Coitus non est

Streifzüge 44/2008

von Franz Schandl

Die Leute bumsen nicht. „94 Prozent sind zu faul für den Sex“, heißt es in der U-Bahn-Gazette Heute vom 29. Oktober 2008. Das ist wohl wahr. Aber sind sie nun wirklich zu faul? Die Leute verzichten doch wohl nicht deswegen, weil sie nicht wollen, sondern weil sie nicht können. Ihr kapitalistischer Alltag macht das Selbstverständlichste unmöglich. In der Jugend vermag man sich mit einiger Energie noch darüber hinwegzusetzen, aber je älter man wird, desto schwieriger wird es, seinen Lüsten in befriedigender Weise zu frönen. Der Geschlechtsverkehr erscheint ganz einfach als zu anstrengend. Reifer Sex braucht Zeit um zelebriert zu werden, braucht ein Ambiente, braucht Muße, letztlich ist er ein Kunstwerk. Kein Wunder, dass unter solchen Voraussetzungen viele zu Surrogaten greifen und manche überhaupt ihre Bedürfnisse verdrängen und vergessen. Sie sind ihnen nicht gegönnt.

Der Großteil der Einschränkungen und Störungen ist aber nicht dem Alltag an sich geschuldet, sondern der spezifischen Beschaffenheit ebendieses. Wenn die Leute permanent auf Trab gehalten werden und gestresst sind, sich als Leistungs- und Karriereidioten gegeneinander betätigen, dann bringen sie füreinander keine lustvolle Sinnlichkeit mehr zustande. Ihre Phantasien können sich nicht entwickeln, sie selbst wirken träge und müde. Anstatt dass sie es fröhlich treiben, sind sie Getriebene. Abzuschalten wird immer schwieriger.

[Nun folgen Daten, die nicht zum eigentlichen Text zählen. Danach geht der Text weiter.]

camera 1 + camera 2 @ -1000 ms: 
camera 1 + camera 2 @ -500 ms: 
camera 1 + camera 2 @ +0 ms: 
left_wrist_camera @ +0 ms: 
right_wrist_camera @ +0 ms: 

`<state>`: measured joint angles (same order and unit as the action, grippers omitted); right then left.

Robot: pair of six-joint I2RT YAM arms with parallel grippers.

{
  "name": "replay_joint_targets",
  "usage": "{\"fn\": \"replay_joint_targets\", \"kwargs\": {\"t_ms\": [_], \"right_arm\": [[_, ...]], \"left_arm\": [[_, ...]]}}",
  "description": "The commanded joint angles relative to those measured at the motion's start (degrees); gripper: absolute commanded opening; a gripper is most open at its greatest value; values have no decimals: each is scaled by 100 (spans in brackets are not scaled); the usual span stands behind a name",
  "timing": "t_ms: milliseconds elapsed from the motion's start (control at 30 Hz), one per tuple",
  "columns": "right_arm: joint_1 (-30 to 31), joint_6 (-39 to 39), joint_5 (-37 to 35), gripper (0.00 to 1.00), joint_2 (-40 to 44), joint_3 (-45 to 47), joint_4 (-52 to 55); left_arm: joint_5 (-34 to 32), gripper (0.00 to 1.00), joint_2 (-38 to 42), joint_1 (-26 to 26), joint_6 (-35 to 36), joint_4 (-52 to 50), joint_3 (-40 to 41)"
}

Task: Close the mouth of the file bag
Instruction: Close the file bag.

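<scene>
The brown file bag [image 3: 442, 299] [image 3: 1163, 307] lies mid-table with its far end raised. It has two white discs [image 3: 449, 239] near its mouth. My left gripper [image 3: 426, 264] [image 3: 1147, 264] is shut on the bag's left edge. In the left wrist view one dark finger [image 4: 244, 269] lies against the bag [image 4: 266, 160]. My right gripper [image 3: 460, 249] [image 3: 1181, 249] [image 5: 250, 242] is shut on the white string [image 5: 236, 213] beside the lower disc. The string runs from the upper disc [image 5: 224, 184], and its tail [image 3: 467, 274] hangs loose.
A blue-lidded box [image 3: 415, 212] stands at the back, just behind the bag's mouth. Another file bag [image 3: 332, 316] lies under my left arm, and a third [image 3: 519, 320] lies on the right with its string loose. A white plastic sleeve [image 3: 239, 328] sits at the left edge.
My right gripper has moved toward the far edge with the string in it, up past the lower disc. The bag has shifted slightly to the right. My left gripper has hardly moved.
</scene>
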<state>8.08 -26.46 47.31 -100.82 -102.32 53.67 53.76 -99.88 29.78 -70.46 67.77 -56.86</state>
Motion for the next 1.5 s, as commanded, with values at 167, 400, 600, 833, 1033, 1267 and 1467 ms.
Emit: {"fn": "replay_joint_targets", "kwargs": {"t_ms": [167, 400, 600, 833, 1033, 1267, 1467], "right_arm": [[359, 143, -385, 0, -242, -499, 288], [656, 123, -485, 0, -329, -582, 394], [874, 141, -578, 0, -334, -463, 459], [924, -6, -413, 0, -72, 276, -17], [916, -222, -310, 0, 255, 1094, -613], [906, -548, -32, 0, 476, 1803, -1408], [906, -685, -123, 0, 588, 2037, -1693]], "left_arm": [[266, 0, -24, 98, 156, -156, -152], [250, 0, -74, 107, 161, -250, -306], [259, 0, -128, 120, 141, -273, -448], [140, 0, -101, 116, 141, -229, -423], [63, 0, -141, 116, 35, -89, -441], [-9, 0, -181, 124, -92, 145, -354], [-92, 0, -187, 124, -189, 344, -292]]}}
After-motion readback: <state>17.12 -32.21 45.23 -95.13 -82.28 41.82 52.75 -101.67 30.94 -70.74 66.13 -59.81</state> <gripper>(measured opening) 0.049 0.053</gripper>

Das Ficken, falls das schon aufgefallen ist, ist in seiner Grundbeschaffenheit kein Akt der Konkurrenz, sondern einer des Schenkens, gemeinhin Hingabe genannt. Wer dauernd hergenommen wird, kann sich freilich nicht mehr hingeben. Das ist übrigens auch eine der allerwichtigsten Motivationen, den Kapitalismus abzuschaffen, und zwar weil er das Sexualleben systematisch zerstört. Gerade dessen Potenzen werden weit unter ihrem substanziellen Level gehalten. Diese fortwährende Erniedrigung der Menschen ist zweifellos eine veritable Katastrophe.